Destructive Potential of TSC
The conflicts resulting from this constellation can be understood as transnational solidarity conflicts (TSC). During the almost ten years of economic and financial crisis in the EU, such conflicts have significantly intensified and become much more visible. Today, disputes about transnational solidarity in the EU are expressed as conflicts about political preferences in the EU. This has led to a politicization of the EU as whole. As significant political changes on the European level do not seem feasible, political action is increasingly directed against the EU itself. As a consequence, transnational solidarity conflicts bear the risk of jeopardizing the European integration project.

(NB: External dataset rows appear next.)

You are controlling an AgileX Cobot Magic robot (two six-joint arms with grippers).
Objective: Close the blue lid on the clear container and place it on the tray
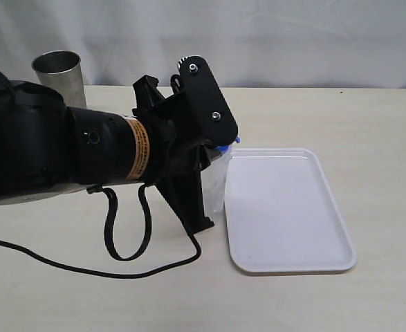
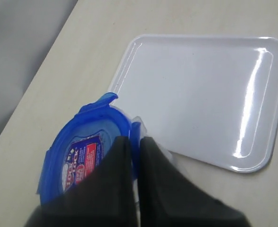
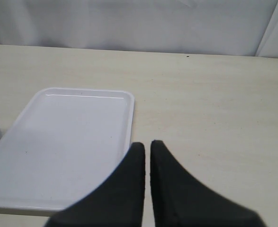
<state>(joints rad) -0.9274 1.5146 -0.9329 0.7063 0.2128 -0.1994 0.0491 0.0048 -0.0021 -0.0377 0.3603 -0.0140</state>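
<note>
My left end effector (image 2: 135, 140), fingers together, sits at frame centre in the exterior view, tips at the blue lid's (image 2: 82, 144) edge; the tray (image 1: 292, 207) lies just right.

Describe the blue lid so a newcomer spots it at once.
Find the white tray on the table. Beside it stands the clear container, with the blue lid on top. Nothing else is blue, and its centre bears a red-and-white label.

A tapered steel cup (image 1: 59, 72) stands upright on the pale table (image 1: 313, 111), well behind my left claw (image 2: 134, 140). A white curtain (image 1: 272, 34) hangs beyond the table's far edge.
</note>
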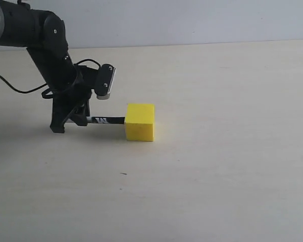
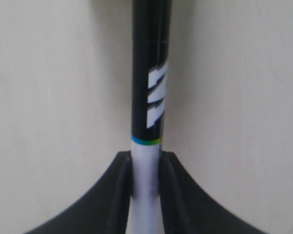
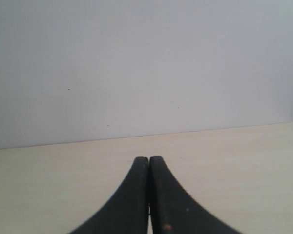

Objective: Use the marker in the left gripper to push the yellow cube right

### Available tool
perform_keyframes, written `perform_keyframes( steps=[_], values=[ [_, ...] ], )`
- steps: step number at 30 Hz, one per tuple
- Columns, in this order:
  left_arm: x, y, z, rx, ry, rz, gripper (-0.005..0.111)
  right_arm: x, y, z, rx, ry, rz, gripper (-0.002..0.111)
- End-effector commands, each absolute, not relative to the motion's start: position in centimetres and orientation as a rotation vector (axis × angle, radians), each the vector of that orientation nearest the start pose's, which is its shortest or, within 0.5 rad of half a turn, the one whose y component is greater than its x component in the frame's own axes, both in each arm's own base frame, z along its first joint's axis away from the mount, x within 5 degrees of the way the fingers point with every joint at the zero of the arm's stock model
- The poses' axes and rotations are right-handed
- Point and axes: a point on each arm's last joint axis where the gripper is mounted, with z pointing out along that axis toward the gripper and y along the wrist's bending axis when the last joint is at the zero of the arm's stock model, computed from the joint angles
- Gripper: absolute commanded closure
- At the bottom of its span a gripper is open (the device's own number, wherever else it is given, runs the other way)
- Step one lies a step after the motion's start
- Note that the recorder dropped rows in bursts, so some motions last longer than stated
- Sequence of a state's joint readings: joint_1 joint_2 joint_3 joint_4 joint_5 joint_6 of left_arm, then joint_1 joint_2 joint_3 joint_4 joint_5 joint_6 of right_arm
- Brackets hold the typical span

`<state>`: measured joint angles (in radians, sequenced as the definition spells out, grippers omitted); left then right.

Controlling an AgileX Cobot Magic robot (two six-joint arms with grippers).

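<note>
In the exterior view, the black two-fingered left end effector (image 1: 73, 121) sits low over the pale wooden table (image 1: 217, 176). It pinches a slim black-and-white marker (image 1: 108, 120) that lies flat and points right. The marker's far end meets the left side of the bright yellow cube (image 1: 140, 122), a plain foam-like block. The yellow cube sits a little left of the middle, well in front of the table's far edge.

In the left wrist view, the left end effector (image 2: 146, 165) squeezes the marker (image 2: 151, 97) on its white part. The black part with white marks sticks out.

In the right wrist view, the black right end effector (image 3: 149, 163) is pressed together with nothing in it, over the table (image 3: 234, 161).

I think the marker is lined up and touching, so the push is just starting. The slide to the right is left to do.
</note>
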<state>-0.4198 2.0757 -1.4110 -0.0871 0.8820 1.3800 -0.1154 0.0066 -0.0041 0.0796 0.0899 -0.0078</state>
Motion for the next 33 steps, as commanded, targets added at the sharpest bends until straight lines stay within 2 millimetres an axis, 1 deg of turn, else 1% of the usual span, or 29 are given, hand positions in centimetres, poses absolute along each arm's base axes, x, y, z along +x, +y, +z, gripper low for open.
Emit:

Relevance of appropriate mechanisms of conflict resolution
Conflict theory approaches remind us that social conflicts always have both a productive and a destructive potential. Articulating opposing views and interests is nothing to be avoided per se. Whether or not conflicts prove to be integrative largely depends on the availability of adequate and legitimate mechanisms of conflict resolution. Such mechanism need to be designed in a way that they channel destructive potential of conflicts and contribute to compromises. Conflict resolution may operate through political, social or legal mechanisms.
Constitutional and apex courts as authorities of conflict resolution
Despite their transnational nature and the increasing politicization of the field, however, solidarity conflicts in the EU are largely being dealt with by domestic constitutional and apex courts. Constitutional and apex courts thereby become crucial authorities of conflict resolution in the EU.
The TSC-project examines these research questions by analyzing the decisions of six constitutional and apex courts (hereafter: Constitutional courts) representing core debtor and creditor countries in transnational solidarity conflicts during the Eurozone crisis (Spain, Portugal, Greece, Ireland, Italy, Germany). In addition, it also takes into account relevant jurisprudence of the European Court of Justice (ECJ) and the European Court of Human Rights (ECtHR).
The project is composed of six sub-projects:
In cooperation with the Max Planck Institute for Comparative Public Law and International Law, the TSC-project coordinates an interdisciplinary working group on Structural Changes of Conflict Resolution in Europe led by Anuscheh Farahat and Christoph Krenn.